--- START ---
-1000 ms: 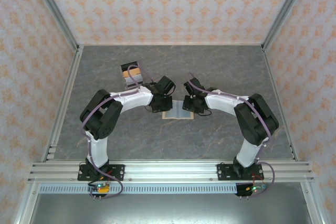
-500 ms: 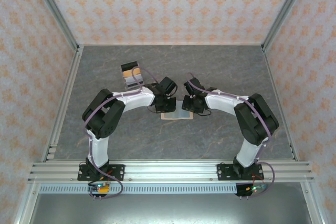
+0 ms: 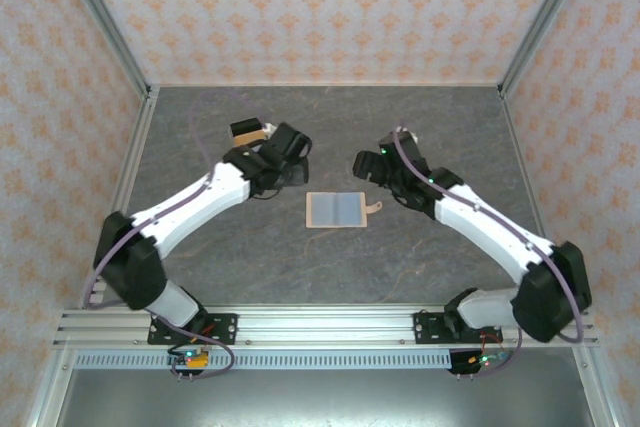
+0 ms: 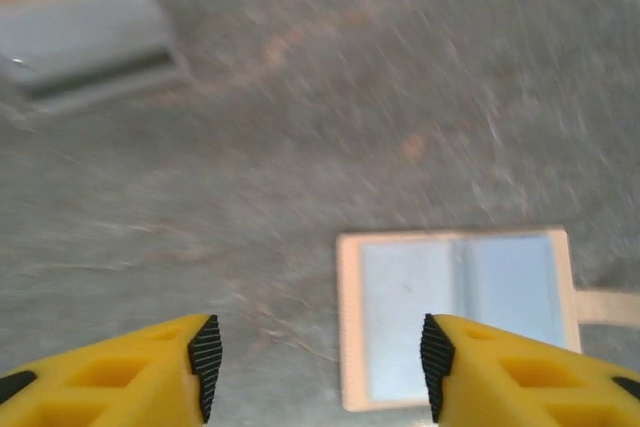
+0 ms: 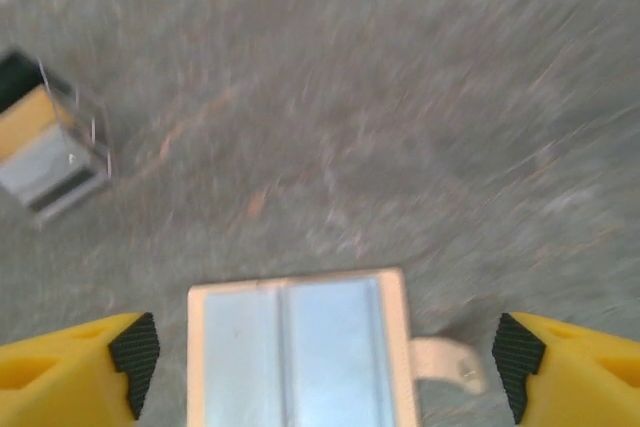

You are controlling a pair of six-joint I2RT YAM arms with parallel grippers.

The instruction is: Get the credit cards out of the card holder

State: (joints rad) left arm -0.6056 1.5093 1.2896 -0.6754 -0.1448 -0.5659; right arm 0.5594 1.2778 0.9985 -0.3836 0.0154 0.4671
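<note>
The card holder (image 3: 335, 210) lies spread open at the middle of the table (image 3: 330, 277), pale blue pockets up. Its long axis runs left to right, with the snap tab (image 3: 375, 209) pointing right. The credit cards (image 3: 250, 134), seemingly three in a stack though blur softens them, sit well apart to its far left. The left gripper (image 4: 315, 367) hovers between them and the holder, jaws apart and empty. The right gripper (image 5: 320, 352) hangs above the holder's far right, spread wide, holding nothing.

I see a grey marbled tabletop (image 3: 420, 112) boxed in by three walls (image 3: 330, 7) of pale wallpaper with an orange motif, silver aluminium posts (image 3: 105, 22) in the corners, a slotted rail (image 3: 320, 322) along the near edge, all evenly lit
</note>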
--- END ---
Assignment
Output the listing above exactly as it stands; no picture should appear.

Exercise solution
-1000 ms: 
-500 ms: 
+0 ms: 
+0 ms: 
+0 ms: 

You are controlling a pair of six-joint I2RT YAM arms with parallel grippers.

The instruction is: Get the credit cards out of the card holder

State: (joints rad) left arm -0.6056 1.5093 1.2896 -0.6754 -0.1448 -0.5659; right arm 0.5594 1.2778 0.9985 -0.3836 0.0154 0.4671
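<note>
The card holder (image 3: 335, 210) lies spread open at the middle of the table (image 3: 330, 277), pale blue pockets up. Its long axis runs left to right, with the snap tab (image 3: 375, 209) pointing right. The credit cards (image 3: 250, 134), seemingly three in a stack though blur softens them, sit well apart to its far left. The left gripper (image 4: 315, 367) hovers between them and the holder, jaws apart and empty. The right gripper (image 5: 320, 352) hangs above the holder's far right, spread wide, holding nothing.

I see a grey marbled tabletop (image 3: 420, 112) boxed in by three walls (image 3: 330, 7) of pale wallpaper with an orange motif, silver aluminium posts (image 3: 105, 22) in the corners, a slotted rail (image 3: 320, 322) along the near edge, all evenly lit
</note>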

No more output will be produced for this exercise.